Why You Should Submit to a Data Repository

In this post, I’ll recap the biggest reasons Data Repositories are such important resources and why we should all be using and submitting our data to them, whether we’re actually made to or not!

  1. Reason #1: Eventually, you WILL be made to…
  2. Reason #2: It Can Get Your Work Noticed, (Re)Used, and Expanded upon
  3. Reason #3: It Helps Others Understand Your Work
  4. Reason #4: It’s an Assist to Your Future Self
  5. Reason #5: It Helps Others Verify Your Work
  6. Bonus: A Resource You Contribute to Becomes More Valuable to Use Too

In my new role as the Quantitative Ecologist for MAISRC, I’m aiming to ensure all MAISRC graduate students, post-docs, and other researchers feel ready and excited to submit their data to the Data Repository for the University of Minnesota (DRUM) upon project completion, as this is one of our funding requirements.

What’s a data repository, you ask? It’s a digital “depot” for (varyingly public) data storage and retrieval that also provides a home for the metadata needed to contextualize the data housed there. If Google Scholar or a journal’s website is one online “hub” for scientific research, a data repository is a corresponding hub for the data that research is based on.

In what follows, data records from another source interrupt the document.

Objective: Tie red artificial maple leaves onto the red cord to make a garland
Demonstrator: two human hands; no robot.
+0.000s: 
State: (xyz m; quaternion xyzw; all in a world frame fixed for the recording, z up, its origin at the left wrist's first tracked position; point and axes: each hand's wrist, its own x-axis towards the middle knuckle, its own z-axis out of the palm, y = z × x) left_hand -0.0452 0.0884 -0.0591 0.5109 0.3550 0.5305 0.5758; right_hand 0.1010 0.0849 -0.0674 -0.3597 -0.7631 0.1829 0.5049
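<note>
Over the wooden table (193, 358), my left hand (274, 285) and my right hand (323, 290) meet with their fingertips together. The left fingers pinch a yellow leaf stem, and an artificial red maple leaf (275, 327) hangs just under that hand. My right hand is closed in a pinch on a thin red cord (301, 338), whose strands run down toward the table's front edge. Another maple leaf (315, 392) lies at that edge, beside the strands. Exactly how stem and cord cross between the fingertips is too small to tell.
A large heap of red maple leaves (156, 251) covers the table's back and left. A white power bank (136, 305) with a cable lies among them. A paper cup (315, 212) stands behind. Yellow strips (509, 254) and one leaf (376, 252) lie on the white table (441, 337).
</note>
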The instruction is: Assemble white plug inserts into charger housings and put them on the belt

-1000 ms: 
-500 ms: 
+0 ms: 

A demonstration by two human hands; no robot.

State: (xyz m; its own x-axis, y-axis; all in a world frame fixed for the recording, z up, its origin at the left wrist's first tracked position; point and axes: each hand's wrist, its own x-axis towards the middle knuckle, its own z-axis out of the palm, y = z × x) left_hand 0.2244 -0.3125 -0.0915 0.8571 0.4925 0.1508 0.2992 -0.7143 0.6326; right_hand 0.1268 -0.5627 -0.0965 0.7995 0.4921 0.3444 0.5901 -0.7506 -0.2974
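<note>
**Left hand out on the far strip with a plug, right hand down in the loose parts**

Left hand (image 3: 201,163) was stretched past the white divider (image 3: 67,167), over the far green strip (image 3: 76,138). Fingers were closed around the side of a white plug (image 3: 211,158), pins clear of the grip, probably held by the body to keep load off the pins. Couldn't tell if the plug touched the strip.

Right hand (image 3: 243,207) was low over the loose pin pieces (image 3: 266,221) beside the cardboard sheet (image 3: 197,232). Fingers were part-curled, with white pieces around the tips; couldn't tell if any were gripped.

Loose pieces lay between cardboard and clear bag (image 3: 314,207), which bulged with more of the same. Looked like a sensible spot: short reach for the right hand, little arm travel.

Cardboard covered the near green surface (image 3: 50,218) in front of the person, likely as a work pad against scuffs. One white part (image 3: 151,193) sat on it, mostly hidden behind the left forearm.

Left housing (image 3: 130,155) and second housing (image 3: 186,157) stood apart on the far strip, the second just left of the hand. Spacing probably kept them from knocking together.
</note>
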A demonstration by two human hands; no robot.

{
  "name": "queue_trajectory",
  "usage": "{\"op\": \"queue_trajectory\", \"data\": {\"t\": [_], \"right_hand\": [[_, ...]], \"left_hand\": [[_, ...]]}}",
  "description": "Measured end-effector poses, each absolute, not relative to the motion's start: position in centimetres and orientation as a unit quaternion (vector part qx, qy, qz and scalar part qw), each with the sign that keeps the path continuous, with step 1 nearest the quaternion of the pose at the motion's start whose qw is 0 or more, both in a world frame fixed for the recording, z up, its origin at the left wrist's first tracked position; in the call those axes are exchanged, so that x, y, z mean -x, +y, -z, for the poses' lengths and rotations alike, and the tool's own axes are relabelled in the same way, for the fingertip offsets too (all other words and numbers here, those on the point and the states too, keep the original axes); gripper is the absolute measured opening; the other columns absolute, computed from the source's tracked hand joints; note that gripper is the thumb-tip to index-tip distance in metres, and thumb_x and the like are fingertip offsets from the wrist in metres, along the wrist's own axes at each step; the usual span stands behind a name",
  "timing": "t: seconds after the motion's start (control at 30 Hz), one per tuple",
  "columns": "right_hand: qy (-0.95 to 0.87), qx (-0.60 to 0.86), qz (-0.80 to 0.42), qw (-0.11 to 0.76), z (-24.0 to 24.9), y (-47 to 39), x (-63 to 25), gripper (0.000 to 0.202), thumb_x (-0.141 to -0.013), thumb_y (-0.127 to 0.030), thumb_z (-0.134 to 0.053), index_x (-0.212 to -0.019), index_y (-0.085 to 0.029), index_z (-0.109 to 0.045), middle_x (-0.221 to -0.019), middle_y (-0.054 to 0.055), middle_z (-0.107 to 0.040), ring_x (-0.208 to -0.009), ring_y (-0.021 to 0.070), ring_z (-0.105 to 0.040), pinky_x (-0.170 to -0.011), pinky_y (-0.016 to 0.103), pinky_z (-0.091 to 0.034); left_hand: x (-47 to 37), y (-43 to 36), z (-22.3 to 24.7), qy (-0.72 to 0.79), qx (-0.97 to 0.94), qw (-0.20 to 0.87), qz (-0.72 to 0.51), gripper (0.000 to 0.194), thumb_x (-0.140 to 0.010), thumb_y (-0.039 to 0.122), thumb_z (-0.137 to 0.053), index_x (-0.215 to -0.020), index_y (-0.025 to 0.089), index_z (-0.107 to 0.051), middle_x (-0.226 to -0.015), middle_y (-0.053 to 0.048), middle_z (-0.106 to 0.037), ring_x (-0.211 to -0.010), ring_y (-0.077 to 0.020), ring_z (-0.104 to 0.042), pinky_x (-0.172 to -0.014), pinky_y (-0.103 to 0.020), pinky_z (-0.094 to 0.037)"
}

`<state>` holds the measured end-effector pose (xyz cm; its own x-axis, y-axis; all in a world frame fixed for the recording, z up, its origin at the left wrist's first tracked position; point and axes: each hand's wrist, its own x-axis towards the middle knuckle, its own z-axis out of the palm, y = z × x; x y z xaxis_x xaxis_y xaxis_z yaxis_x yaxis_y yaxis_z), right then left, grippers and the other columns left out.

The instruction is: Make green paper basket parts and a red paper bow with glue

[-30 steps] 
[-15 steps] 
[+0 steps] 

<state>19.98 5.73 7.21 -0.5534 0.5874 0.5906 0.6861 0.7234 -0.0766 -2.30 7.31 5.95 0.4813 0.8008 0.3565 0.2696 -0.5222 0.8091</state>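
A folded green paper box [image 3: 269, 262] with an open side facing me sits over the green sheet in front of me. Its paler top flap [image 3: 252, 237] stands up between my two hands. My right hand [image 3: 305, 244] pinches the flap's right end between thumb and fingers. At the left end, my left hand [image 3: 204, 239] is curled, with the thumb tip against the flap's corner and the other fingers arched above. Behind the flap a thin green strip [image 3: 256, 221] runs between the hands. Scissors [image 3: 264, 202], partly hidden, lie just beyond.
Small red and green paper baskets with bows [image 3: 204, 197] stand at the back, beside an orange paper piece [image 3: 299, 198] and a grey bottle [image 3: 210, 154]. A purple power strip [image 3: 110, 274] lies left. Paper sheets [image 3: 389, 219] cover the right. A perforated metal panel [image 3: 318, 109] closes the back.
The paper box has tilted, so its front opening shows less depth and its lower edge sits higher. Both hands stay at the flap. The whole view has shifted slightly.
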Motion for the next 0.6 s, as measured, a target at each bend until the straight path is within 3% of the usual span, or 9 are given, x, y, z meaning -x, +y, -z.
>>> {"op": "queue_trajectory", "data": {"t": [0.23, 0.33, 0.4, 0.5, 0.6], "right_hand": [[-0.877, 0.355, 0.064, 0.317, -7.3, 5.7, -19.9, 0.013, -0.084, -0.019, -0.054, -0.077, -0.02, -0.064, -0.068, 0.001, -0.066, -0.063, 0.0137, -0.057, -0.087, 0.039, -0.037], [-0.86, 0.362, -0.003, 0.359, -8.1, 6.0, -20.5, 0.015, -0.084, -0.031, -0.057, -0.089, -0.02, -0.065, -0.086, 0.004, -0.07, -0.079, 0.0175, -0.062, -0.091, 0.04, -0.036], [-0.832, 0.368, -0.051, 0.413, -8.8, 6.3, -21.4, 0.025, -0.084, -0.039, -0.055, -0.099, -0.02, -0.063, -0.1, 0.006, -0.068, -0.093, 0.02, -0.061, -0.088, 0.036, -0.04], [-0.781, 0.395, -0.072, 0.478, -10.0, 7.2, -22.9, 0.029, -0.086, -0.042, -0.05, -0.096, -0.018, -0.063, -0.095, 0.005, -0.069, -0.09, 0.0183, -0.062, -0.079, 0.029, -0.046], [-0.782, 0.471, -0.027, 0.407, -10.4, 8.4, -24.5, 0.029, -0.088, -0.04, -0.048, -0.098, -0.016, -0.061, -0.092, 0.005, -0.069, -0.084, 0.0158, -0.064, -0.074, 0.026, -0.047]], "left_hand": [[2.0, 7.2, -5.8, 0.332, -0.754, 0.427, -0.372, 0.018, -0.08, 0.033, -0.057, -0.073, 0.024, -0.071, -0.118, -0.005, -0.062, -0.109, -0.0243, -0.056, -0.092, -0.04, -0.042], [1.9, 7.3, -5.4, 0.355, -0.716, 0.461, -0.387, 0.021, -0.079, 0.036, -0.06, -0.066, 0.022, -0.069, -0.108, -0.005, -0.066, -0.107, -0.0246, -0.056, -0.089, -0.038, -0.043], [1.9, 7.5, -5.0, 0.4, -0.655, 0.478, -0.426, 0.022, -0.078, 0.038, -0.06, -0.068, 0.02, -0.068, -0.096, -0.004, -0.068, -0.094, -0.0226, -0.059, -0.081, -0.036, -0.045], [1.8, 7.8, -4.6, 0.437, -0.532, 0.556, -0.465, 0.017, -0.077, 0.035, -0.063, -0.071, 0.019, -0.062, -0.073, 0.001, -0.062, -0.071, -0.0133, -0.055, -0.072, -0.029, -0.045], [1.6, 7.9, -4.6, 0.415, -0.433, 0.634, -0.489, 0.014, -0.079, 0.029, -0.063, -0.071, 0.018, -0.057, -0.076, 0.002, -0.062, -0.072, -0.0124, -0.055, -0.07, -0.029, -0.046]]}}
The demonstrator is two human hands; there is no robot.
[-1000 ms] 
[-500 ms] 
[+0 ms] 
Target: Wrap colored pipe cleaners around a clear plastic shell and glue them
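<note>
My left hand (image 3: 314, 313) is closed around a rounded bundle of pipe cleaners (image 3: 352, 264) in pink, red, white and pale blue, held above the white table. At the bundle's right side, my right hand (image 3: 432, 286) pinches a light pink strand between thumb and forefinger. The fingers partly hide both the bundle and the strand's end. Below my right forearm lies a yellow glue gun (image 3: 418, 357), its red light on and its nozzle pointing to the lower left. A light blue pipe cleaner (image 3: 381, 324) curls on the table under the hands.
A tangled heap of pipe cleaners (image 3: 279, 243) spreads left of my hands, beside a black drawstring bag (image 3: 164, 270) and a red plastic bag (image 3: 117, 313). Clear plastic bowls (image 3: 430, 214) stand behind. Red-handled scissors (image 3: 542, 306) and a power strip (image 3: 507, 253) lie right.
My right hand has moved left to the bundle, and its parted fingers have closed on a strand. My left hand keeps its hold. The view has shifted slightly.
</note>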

While not everyone may feel the same at first, I for one am really excited that we require our researchers to submit to a repository! Data repositories are unquestionably valuable, and their use should (and will inevitably) become more mainstream. Even I need to use them more than I have in the past, so I appreciate being “forced” to do so!

Reason #1: Eventually, you WILL be made to…

Ok, this is maybe not the most “inspiring” reason to submit to a data repository, but it’s one to be aware of, and I think it’s a good place to start! As I mentioned above, sometimes, we all just need to be forced to do things that are good for us, and being required to use repositories qualifies, in my view!

MAISRC is certainly not alone in requiring its researchers to submit their data to a repository! Many scientific journals, including many high-impact ones we may aspire to publish in, like Nature and PLOS ONE, now require authors to publish the corresponding data from publications in a repository so other researchers can check out not just the study but the data collected too.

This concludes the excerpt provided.